## Problem
Leaving out pictures, output exactly the lines below from the one that has "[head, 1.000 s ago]" through the one that has "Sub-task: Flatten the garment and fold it", and nothing else.

## The data
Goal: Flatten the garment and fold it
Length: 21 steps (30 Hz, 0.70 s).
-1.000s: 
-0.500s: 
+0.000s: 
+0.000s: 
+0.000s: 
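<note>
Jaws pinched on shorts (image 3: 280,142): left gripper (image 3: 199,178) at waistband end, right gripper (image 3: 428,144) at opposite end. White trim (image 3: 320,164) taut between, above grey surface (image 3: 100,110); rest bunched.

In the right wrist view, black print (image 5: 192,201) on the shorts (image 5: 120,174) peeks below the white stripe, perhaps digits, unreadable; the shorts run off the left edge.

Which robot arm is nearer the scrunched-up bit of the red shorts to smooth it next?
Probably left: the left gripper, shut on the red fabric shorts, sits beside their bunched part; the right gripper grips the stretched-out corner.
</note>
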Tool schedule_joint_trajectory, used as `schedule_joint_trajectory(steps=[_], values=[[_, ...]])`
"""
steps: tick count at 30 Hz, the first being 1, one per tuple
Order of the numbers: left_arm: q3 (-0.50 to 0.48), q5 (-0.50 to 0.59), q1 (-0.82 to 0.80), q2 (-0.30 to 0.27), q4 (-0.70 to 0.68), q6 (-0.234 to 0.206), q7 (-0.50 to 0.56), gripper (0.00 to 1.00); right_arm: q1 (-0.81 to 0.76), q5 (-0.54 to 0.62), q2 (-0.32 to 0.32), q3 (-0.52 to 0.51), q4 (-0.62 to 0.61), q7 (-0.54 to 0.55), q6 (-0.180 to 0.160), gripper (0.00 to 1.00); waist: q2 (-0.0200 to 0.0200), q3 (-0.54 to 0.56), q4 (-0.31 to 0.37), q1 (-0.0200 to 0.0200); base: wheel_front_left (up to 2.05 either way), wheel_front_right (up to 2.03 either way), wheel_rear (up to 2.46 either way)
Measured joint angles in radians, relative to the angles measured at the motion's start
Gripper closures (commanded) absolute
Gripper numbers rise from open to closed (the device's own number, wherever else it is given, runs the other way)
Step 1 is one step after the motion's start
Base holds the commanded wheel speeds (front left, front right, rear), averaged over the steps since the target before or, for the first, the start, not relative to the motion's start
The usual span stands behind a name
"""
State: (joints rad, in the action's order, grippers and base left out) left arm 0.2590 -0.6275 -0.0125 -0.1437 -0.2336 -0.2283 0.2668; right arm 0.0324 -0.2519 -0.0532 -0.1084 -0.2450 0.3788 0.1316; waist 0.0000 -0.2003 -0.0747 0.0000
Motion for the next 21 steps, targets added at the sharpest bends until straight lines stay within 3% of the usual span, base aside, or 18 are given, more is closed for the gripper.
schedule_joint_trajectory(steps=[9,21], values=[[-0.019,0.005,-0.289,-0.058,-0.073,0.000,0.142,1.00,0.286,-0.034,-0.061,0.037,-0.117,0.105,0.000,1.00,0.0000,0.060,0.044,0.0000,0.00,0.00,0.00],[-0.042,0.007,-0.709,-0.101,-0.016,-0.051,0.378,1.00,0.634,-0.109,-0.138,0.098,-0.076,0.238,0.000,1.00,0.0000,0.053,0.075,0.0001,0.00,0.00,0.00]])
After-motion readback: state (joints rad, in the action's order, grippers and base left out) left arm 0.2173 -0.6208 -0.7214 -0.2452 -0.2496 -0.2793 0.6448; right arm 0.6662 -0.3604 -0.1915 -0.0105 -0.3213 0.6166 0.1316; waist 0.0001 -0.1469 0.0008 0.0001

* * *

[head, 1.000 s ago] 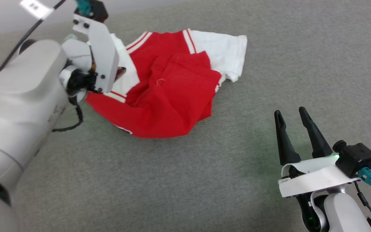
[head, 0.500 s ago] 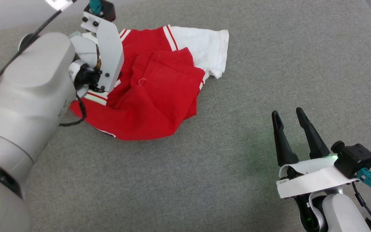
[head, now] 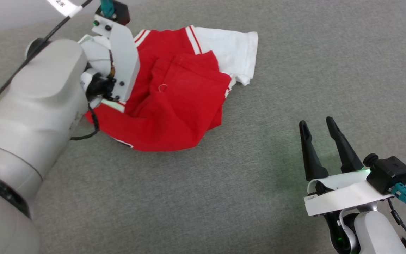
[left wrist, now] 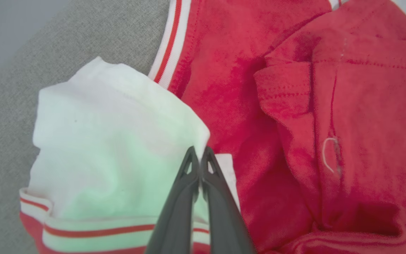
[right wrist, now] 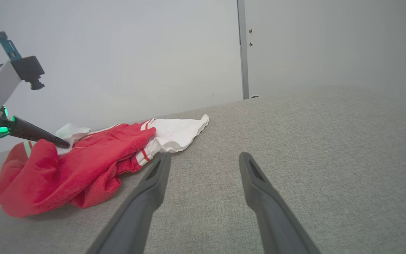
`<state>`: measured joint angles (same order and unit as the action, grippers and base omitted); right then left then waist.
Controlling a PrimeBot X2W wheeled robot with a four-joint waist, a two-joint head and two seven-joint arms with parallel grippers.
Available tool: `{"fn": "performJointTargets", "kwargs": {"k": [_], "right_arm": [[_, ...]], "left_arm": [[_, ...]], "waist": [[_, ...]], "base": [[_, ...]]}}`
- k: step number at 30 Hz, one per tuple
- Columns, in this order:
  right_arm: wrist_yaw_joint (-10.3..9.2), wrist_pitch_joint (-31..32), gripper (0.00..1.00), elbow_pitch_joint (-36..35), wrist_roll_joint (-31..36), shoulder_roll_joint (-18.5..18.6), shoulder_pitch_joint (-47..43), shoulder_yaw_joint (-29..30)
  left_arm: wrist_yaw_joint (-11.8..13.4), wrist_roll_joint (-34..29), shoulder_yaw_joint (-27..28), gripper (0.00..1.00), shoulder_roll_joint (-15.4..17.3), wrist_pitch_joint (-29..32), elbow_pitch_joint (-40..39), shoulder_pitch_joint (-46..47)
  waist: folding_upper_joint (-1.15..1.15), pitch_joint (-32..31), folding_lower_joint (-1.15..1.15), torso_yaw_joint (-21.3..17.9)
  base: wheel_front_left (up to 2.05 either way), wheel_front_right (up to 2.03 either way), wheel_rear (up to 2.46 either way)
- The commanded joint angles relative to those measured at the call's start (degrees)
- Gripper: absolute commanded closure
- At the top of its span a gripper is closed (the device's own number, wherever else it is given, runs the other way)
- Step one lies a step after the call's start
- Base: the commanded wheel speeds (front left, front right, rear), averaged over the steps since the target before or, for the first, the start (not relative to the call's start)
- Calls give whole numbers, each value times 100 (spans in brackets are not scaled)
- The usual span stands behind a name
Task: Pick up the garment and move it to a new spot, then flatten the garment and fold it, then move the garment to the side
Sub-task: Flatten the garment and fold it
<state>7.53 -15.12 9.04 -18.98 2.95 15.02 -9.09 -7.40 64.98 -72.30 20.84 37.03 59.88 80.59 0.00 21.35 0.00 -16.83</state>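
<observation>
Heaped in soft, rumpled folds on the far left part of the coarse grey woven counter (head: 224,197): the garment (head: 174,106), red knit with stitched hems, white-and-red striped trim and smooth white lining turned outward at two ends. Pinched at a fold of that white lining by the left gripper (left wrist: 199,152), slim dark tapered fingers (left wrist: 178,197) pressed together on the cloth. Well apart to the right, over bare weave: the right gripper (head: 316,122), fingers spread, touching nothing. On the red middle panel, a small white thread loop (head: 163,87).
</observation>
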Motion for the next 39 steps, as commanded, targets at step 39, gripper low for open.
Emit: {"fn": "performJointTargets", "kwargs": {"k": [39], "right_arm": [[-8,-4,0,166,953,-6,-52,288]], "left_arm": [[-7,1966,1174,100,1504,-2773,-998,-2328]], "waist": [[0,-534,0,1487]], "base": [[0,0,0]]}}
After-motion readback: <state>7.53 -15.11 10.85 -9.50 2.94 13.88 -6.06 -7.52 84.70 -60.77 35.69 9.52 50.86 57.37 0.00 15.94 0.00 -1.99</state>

## Reply to the task
[head, 1.000 s ago] 
[head, 0.500 s ago] 
[head, now] 
[left wrist, now] 
[right wrist, now] 
`<state>`: measured joint angles (same order and unit as the action, grippers and base omitted); right then left then waist.
Controlling a PrimeBot X2W wheeled robot with a four-joint waist, a two-joint head and two seven-joint arms with parallel grippers.
Available tool: `{"fn": "performJointTargets", "kwargs": {"k": [_], "right_arm": [[_, ...]], "left_arm": [[_, ...]], "waist": [[_, ...]], "base": [[_, ...]]}}`
- k: step number at 30 Hz, one per tuple
- Columns, in this order:
  right_arm: wrist_yaw_joint (-10.3..9.2), wrist_pitch_joint (-31..32), gripper (0.00..1.00), elbow_pitch_joint (-36..35), wrist_roll_joint (-31..36), shoulder_roll_joint (-18.5..18.6), shoulder_pitch_joint (-47..43), shoulder_yaw_joint (-29..30)
  left_arm: wrist_yaw_joint (-11.8..13.4), wrist_roll_joint (-34..29), shoulder_yaw_joint (-27..28), gripper (0.00..1.00), shoulder_roll_joint (-15.4..17.3), wrist_pitch_joint (-29..32), elbow_pitch_joint (-40..39), shoulder_pitch_joint (-46..47)
  waist: folding_upper_joint (-1.15..1.15), pitch_joint (-32..31), folding_lower_joint (-1.15..1.15), torso_yaw_joint (-21.3..17.9)
  base: wheel_front_left (up to 2.05 either way), wheel_front_right (up to 2.03 either way), wheel_rear (up to 2.46 either way)
- The commanded joint angles relative to those measured at the call's start (degrees)
- Gripper: absolute commanded closure
- At the top of its span a gripper is closed (the device's own number, wherever else it is given, runs the other way)
- Step one lies a step after the call's start
- Base: the commanded wheel speeds (front left, front right, rear), averaged over the steps since the target before or, for the first, the start (not relative to the call's start)
- Calls give whole numbers, each value times 100 (spans in brackets are not scaled)
- The usual span stands behind a name
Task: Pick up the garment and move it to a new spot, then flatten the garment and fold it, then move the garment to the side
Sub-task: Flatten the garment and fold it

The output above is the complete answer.